5.11. Voor zover nog over andere kwesties is geklaag d, vallen deze verwijten ofwel buiten de reikwijdte van het tuchtrecht, ofwel zijn deze niet komen vast te staan, dan wel van onvoldoende gewicht om er tuchtrechtelijke consequenties aan te moeten verbinden.

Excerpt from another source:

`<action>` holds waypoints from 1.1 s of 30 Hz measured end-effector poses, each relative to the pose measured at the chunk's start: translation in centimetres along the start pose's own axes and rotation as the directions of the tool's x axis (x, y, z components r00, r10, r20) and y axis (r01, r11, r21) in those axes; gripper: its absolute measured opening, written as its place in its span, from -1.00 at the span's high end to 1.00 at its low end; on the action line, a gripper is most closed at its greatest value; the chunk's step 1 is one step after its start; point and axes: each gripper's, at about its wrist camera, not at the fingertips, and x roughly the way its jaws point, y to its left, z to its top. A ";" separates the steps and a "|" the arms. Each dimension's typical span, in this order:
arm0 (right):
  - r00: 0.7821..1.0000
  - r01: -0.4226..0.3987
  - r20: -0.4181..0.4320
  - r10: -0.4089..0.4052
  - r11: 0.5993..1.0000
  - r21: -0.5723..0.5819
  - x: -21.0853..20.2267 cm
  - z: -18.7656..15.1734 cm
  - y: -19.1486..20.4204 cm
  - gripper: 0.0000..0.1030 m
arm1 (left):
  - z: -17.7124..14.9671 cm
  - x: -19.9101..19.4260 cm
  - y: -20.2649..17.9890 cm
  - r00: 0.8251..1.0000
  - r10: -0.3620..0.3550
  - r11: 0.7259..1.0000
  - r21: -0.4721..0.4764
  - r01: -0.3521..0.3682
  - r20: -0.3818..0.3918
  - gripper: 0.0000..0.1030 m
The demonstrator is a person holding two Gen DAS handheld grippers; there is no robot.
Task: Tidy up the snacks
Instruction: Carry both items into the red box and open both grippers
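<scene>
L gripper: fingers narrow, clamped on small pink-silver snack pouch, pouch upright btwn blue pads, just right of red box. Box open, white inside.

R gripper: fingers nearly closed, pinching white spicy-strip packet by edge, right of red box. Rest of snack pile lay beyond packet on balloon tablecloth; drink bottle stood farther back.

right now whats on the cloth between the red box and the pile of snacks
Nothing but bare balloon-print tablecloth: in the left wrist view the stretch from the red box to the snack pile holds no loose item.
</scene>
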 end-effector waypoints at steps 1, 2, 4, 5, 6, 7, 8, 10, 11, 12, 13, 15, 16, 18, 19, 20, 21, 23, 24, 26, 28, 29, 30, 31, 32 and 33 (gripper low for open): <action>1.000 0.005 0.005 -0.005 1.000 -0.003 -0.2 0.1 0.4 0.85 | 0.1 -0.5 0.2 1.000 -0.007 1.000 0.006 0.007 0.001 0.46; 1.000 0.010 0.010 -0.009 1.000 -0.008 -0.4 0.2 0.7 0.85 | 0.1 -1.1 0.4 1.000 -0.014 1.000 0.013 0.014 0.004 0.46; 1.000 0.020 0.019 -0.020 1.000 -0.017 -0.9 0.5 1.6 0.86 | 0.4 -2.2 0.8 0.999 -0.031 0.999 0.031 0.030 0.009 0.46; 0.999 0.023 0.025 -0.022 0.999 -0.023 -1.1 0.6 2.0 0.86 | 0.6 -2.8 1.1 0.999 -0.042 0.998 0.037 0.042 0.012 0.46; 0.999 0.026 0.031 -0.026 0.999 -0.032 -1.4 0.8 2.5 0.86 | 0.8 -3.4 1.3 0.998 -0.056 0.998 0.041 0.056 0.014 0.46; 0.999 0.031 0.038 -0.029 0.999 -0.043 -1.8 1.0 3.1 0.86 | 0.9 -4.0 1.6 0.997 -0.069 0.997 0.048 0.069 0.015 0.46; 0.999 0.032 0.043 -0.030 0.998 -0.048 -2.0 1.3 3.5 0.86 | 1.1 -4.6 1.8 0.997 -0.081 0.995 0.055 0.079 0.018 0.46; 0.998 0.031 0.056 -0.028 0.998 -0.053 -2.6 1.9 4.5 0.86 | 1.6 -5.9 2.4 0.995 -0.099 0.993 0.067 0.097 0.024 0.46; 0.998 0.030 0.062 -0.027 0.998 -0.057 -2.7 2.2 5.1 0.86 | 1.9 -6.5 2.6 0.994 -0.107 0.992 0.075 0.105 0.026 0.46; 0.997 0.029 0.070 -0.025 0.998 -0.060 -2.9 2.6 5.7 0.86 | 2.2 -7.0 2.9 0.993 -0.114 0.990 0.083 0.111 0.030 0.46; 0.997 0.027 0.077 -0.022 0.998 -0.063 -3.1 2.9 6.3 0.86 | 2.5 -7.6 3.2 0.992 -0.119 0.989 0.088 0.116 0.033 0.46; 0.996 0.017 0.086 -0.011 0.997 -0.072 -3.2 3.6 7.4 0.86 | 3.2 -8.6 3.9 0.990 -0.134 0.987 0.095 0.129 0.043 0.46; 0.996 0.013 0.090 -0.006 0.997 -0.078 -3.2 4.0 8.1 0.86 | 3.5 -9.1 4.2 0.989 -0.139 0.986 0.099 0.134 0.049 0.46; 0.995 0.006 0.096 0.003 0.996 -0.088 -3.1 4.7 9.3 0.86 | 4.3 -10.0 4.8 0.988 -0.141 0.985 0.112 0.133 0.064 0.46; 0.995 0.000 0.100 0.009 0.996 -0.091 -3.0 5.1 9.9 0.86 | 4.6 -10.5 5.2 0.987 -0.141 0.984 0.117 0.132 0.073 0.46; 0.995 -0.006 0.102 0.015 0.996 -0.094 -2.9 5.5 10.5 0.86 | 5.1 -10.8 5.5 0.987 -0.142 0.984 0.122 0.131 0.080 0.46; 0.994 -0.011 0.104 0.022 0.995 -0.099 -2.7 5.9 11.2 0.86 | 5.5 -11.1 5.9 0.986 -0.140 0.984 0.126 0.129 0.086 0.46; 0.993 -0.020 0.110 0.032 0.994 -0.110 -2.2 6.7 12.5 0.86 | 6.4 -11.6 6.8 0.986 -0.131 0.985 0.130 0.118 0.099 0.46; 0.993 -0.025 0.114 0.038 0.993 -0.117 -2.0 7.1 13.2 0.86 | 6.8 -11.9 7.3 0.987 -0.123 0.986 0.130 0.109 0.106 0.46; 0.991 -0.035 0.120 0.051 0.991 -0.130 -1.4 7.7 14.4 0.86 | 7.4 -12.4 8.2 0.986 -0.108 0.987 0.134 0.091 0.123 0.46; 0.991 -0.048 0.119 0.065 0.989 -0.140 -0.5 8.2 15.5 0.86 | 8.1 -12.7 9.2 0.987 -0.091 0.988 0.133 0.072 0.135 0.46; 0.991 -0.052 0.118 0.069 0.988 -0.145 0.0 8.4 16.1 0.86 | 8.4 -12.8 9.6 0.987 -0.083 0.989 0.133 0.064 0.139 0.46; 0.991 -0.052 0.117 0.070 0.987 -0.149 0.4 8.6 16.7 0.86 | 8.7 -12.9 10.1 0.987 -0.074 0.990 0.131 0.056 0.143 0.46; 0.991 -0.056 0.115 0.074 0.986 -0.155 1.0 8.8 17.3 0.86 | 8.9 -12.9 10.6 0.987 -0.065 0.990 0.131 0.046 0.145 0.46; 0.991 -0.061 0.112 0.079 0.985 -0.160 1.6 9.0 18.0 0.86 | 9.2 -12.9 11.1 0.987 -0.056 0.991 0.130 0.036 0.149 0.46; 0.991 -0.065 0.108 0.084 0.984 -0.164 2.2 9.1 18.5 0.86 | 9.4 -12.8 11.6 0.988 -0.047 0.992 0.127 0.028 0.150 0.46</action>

5.12. Samenvattend is de eindconclusie dat beklaagde het verwijt treft dat zij een dierenpaspoort voor een pup heeft afgegeven zonder dat zij er voor zorg heeft gedragen en op toe heeft gezien dat daarin de naam, het adres en de handtekening van de eigenaar zijn opgenomen. Het college acht na te melden maatregel passend en geboden.

6. DE BESLISSING

Het college:

verklaart de klacht deels gegrond, als in 5.12 samengevat;

geeft beklaagde daarvoor een waarschuwing, als bedoeld in artikel 8.31, eerste lid, onderdeel a, van de Wet dieren.

Aldus vastgesteld te ’s-Gravenhage door mr. A.J. Kromhout, voorzitter, en door de leden drs. M. Lockhorst, drs. J. Hilvering, drs. J.A.M. van Gils en drs. A. Van der Bas en in het openbaar uitgesproken op 30 juni 2022.